Required action
Below are records; please set down exactly the lines from the first through the one containing "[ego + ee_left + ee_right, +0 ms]".

Extracted information
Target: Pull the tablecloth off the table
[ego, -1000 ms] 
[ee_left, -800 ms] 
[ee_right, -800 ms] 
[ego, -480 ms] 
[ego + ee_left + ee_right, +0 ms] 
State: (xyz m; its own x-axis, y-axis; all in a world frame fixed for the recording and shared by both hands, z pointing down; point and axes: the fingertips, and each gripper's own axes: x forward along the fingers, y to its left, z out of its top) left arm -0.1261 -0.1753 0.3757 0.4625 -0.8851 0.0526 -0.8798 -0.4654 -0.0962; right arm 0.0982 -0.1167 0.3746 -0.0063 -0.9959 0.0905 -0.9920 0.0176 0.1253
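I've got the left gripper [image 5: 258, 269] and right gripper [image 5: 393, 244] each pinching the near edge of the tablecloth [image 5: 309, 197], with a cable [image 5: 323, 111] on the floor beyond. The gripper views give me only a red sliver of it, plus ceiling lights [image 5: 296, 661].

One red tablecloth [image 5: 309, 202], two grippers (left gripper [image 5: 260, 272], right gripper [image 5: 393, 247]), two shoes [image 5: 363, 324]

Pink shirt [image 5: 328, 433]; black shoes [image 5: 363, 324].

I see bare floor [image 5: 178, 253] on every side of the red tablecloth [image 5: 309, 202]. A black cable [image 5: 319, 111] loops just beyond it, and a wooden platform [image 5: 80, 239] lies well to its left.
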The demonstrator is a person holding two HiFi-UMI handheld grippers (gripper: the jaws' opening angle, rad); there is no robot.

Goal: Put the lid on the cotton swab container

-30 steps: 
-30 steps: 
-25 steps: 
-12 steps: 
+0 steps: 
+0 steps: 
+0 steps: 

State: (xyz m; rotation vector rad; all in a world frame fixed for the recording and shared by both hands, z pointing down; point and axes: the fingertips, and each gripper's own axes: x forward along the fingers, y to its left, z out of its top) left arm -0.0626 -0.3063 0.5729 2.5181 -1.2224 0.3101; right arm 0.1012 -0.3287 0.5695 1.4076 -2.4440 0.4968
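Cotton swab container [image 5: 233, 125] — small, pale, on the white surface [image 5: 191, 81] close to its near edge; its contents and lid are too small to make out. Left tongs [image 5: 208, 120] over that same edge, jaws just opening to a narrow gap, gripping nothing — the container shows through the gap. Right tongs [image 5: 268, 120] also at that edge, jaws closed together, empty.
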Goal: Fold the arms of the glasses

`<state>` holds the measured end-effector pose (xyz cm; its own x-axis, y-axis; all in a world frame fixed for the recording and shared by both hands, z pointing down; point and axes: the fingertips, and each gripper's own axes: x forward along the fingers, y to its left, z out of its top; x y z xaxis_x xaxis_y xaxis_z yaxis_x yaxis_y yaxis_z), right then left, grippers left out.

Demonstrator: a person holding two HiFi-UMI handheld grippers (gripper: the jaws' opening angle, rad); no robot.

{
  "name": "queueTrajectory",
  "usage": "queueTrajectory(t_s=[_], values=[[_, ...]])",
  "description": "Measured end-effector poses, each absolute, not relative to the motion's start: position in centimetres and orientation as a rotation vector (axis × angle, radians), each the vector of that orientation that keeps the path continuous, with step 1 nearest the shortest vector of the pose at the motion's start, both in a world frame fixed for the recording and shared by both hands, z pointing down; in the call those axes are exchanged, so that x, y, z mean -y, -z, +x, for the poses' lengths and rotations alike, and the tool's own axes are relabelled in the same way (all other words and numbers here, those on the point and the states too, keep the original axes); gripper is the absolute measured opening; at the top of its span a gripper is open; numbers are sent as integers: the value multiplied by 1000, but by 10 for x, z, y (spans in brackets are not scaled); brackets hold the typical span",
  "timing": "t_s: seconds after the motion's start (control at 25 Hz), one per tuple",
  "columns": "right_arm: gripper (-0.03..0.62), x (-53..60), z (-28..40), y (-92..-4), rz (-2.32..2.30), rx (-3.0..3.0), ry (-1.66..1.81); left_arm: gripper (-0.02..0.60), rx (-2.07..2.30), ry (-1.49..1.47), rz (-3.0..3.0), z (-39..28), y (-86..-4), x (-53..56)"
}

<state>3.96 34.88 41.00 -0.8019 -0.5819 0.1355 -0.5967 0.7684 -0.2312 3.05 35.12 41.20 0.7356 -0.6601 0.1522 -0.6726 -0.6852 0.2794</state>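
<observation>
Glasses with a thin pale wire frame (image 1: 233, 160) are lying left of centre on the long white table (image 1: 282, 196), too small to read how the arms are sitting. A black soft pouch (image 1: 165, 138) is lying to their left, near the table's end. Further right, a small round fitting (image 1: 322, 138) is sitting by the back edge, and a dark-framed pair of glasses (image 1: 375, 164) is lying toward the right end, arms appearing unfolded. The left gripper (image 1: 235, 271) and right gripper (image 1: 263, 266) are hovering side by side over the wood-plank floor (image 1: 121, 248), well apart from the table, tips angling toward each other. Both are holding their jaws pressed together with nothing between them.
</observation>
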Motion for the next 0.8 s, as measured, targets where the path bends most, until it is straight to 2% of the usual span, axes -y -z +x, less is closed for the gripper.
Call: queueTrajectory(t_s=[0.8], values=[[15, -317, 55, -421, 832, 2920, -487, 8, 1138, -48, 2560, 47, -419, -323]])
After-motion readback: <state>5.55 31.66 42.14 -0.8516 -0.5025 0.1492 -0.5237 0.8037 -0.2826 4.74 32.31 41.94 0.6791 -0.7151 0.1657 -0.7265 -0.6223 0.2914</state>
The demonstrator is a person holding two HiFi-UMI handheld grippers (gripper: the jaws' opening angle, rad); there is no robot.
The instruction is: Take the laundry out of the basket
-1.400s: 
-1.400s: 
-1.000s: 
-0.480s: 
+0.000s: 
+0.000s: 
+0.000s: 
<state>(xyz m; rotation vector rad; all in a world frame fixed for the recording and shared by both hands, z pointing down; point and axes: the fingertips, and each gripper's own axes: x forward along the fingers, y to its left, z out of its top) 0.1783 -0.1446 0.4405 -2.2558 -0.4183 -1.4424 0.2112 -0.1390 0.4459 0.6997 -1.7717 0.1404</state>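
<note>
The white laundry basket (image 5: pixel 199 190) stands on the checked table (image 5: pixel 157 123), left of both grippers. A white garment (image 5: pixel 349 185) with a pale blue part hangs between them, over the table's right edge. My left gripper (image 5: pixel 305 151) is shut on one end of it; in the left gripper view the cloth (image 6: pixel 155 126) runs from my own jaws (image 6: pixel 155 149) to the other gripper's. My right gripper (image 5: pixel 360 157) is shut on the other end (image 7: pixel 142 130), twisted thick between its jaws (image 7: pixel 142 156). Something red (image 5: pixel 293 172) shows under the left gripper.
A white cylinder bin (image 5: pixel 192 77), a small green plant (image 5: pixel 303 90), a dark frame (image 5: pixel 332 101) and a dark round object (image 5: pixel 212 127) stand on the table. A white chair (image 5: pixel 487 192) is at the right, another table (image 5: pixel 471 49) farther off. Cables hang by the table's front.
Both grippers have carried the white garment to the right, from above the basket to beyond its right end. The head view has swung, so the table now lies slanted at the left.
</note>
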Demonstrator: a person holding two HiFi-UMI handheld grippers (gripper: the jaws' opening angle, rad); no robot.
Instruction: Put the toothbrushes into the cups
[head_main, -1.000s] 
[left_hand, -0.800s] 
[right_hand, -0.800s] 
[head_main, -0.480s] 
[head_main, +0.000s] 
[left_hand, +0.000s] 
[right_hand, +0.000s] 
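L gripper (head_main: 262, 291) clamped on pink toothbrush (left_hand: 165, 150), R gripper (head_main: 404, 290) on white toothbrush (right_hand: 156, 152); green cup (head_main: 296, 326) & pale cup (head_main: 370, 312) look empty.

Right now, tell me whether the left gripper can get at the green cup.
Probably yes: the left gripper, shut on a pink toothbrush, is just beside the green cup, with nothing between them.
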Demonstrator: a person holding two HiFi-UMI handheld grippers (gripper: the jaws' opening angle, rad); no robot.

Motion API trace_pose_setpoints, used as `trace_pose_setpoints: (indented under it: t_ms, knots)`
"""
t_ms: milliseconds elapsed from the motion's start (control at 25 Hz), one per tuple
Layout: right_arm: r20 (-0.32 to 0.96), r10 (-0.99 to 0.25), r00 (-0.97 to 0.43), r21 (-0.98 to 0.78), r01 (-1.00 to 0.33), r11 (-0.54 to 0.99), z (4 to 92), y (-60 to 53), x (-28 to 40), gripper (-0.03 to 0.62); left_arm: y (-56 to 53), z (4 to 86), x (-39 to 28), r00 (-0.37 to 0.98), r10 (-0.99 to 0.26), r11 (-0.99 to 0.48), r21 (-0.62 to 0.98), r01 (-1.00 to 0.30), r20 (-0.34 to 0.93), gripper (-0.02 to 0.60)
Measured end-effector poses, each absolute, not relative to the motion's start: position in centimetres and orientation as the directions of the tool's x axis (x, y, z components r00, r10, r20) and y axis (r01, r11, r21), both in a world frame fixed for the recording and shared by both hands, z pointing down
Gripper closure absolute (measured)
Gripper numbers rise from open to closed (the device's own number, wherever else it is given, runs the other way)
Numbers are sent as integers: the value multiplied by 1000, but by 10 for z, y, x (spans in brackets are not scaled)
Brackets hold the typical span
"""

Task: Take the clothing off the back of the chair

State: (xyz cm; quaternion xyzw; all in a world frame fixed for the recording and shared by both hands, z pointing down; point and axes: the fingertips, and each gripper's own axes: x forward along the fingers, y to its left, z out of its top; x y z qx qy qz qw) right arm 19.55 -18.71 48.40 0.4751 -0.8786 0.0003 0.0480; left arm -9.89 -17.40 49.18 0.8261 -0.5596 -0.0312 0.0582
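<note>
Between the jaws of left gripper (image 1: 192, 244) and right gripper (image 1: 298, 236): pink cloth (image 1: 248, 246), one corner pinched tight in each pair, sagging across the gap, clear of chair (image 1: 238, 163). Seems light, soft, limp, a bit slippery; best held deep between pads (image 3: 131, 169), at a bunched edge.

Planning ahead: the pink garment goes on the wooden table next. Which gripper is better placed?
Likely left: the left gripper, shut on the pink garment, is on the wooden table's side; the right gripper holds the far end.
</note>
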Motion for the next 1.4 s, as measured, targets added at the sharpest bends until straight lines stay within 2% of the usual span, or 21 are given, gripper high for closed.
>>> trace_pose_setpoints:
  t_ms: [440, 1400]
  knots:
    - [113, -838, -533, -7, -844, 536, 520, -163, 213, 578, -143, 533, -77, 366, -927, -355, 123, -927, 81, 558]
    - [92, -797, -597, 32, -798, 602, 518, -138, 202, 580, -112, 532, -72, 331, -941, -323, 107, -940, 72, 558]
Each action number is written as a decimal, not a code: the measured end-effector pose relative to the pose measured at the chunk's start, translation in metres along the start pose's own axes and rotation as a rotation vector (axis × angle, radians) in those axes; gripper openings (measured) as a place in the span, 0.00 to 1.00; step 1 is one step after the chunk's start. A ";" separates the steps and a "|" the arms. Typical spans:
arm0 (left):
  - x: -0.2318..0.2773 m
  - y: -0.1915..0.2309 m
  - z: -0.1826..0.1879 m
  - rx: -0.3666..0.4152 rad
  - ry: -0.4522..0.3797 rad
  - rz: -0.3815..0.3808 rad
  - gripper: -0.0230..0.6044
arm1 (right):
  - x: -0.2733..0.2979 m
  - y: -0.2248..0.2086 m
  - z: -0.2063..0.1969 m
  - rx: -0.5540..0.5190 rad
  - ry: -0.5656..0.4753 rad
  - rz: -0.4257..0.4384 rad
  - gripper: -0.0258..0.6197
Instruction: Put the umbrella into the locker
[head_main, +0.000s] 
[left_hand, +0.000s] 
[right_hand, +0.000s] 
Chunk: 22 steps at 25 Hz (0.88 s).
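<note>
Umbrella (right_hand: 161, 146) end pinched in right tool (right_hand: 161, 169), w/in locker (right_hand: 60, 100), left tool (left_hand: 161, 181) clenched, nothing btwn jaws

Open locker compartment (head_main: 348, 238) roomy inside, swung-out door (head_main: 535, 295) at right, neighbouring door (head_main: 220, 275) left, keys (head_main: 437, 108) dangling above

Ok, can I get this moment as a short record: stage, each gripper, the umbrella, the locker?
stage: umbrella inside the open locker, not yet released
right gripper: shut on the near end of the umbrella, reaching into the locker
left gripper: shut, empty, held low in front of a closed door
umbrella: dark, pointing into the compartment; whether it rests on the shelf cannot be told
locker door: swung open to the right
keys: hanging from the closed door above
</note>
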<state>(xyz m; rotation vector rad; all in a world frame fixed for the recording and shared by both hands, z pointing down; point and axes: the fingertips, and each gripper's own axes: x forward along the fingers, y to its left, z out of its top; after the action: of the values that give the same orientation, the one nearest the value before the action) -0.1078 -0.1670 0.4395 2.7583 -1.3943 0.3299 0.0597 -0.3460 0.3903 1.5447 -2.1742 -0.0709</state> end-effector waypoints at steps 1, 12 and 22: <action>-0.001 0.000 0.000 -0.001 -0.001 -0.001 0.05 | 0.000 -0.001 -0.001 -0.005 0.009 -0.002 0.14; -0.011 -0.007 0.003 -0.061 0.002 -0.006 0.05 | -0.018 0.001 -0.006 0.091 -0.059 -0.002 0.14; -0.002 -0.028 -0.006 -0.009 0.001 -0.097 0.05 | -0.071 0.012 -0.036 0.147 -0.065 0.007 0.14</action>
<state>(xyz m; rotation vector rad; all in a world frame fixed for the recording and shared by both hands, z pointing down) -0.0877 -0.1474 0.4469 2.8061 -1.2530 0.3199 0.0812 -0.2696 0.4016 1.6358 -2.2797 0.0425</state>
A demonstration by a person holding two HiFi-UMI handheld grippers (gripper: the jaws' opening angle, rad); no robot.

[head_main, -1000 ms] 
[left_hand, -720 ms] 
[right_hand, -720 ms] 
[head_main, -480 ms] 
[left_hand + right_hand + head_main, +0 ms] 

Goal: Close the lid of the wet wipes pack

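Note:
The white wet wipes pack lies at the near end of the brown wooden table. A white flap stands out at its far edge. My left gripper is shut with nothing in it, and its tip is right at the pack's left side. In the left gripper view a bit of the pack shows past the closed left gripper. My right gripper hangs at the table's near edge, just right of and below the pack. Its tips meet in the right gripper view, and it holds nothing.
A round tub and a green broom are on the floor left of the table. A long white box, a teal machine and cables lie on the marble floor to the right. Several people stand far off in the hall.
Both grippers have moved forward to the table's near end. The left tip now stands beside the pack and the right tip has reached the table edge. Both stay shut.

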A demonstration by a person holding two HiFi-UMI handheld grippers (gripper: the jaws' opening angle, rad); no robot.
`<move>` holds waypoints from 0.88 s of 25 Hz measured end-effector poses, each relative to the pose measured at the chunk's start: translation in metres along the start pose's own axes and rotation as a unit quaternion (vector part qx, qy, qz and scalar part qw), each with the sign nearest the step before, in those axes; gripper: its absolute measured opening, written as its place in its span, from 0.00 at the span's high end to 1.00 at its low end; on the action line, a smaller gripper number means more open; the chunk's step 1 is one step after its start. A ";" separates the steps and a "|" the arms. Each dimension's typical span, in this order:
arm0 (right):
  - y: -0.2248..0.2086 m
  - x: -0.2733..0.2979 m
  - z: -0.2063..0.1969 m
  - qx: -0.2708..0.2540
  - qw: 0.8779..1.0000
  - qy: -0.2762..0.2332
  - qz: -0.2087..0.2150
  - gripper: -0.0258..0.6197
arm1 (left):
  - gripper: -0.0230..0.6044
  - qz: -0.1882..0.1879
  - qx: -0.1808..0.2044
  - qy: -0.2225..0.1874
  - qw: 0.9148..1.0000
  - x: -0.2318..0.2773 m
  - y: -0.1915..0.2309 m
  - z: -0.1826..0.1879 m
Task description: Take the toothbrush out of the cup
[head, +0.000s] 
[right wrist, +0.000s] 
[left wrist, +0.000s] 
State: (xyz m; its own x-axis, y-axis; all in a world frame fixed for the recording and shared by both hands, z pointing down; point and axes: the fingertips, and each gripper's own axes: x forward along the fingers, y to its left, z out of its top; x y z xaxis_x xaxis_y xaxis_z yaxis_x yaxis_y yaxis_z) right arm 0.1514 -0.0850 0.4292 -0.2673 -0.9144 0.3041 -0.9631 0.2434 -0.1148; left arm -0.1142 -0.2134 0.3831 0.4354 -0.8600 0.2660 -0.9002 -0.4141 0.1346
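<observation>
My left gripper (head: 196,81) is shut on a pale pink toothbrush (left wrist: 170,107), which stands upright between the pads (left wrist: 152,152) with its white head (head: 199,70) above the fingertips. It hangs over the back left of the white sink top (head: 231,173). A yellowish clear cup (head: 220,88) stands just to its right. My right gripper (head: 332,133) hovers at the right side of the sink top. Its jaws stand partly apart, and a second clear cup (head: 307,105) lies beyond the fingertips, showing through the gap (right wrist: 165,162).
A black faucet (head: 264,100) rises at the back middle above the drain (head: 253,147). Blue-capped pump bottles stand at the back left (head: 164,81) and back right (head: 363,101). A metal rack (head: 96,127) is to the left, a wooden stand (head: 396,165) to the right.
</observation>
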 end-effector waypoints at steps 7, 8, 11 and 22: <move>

Final answer
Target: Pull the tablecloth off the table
[ego, -1000 ms] 
[ee_left, -800 ms] 
[ee_right, -800 ms] 
[ego, -480 ms] 
[ego + ee_left + ee_right, +0 ms] 

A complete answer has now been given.